When two-year-old Quarter Horse filly Peachy decided to jump out of her paddock for a night-time stroll this past November, she got herself into some creative “young horse” trouble. After tipping over a garbage can containing bailing wire, she became entangled in the wire and her attempts to kick free
resulted in the wire penetrating the wall of her right hind hoof and looped through the sole. The more the filly kicked, the deeper the wire went until it pierced the opposite side of the hoof wall and protruded out the other side.
The first call owner Corey Chilcutt made was to the Palm Beach Equine Clinic in Wellington, Florida, and on-call veterinarian Dr Santiago Demierre responded immediately.
“When I arrived, the two ends of wire that looped over the horse’s back had been cut down so it was only the wire penetrating the hoof,” Demierre said. “She was stressed and in a great deal of pain. I sedated the horse and blocked the foot so she would not feel any more pain.”
Once Peachy, who is in training to run barrels in Loxahatchee, Florida, was comfortable, Demierre used a portable radiograph to obtain x-ray images of the right hind foot and evaluate the injury. The images revealed that it was safe to remove the wire, and after disinfecting the area, Demierre removed the wire through the injury site.

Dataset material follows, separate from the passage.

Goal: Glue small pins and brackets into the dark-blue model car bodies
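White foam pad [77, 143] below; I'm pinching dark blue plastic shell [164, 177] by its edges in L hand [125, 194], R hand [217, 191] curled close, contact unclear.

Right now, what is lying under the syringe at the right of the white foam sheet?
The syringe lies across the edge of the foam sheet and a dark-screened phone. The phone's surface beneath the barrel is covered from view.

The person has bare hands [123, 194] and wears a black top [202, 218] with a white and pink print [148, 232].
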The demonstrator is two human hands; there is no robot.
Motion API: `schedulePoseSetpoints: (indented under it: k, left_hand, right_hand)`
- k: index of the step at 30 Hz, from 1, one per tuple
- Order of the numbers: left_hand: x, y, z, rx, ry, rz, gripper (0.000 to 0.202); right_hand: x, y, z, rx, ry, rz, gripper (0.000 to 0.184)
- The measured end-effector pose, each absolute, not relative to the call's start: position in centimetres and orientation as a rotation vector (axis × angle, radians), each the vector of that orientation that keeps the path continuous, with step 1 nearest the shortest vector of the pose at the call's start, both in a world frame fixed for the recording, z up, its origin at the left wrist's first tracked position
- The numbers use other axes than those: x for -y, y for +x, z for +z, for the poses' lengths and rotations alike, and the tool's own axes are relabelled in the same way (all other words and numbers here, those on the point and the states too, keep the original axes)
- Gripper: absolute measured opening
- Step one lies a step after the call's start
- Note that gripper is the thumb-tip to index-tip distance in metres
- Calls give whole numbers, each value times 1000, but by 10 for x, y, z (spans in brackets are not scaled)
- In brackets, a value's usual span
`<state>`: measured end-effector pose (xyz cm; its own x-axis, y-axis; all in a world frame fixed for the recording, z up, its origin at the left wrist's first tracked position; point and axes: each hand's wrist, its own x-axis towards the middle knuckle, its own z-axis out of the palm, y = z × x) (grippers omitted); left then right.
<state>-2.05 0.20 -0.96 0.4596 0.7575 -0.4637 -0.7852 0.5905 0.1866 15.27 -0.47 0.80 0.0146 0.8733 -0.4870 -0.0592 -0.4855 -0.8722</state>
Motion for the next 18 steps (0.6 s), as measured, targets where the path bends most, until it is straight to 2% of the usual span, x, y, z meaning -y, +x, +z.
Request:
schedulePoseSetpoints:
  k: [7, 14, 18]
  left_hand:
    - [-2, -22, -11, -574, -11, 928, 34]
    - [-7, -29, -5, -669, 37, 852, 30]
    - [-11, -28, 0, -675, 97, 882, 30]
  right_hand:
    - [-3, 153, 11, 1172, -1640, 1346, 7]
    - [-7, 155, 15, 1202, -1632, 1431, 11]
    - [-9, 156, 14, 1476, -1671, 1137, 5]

“There were no fractures or synovial structures involved, but I did see on the radiograph that the coffin bone was compromised,” Demierre said. “There was a suspicious line through the coffin bone that could have led to chronic lameness, so the prognosis for performance was reserved. The prognosis for survival was very positive, and I told the owner there was a 50/50 chance she would return to training.”
Once Peachy’s hoof was free from the wire, Demierre soaked the foot in disinfectant, and began an aggressive course of antibiotic treatments, including regional distal limb perfusion and systemic antibiotics. Finally, the foot was wrapped while the treatments did their work.
Demierre returned to check on Peachy and continue the antibiotic treatments six times over the next two months. “I performed recheck radiographs of the hoof a month after the injury and there was no fracture where we saw the initial line that caused concern,” he said. “The margins of the coffin bone had reabsorbed slightly, but overall the injury was healing well.”
Once the bandages were removed, Demierre worked with Chilcutt’s farrier, Juan Rivera, on a therapeutic shoeing plan. Rivera used a hospital plate with disinfectant on the injured hoof, and a bar shoe with a pour-in pad on the opposite hind hoof. At the first shoeing reset a month later, he transitioned the right hoof to a bar shoe with a pour-in pad.
Peachy’s recovery plan included stall rest until Demierre gave the green light for hand walking six weeks after the injury. At eight weeks, she was trotting on a lunge line, and earlier this month Peachy’s rider Kloey sat on her for the first time.
“The outcome was excellent,” Demierre said. “She is perfectly sound with no medication and will be back in normal shoes by the end of this month.”
Chilcutt is hopeful that Peachy and Kloey will return to their training and will be running barrels in the future. “Dr Demierre was amazing; his treatment plan was successful and Peachy was back to work much quicker than we ever thought. Words can’t describe the gratitude we have for Dr Demierre, his technician Emma Sexton, and everyone at the clinic. Their dedication has been phenomenal.”
As of February 14, Peachy is back to her old self, according to Chilcutt, who noted, “She is happy to be back to work and she loves her job!”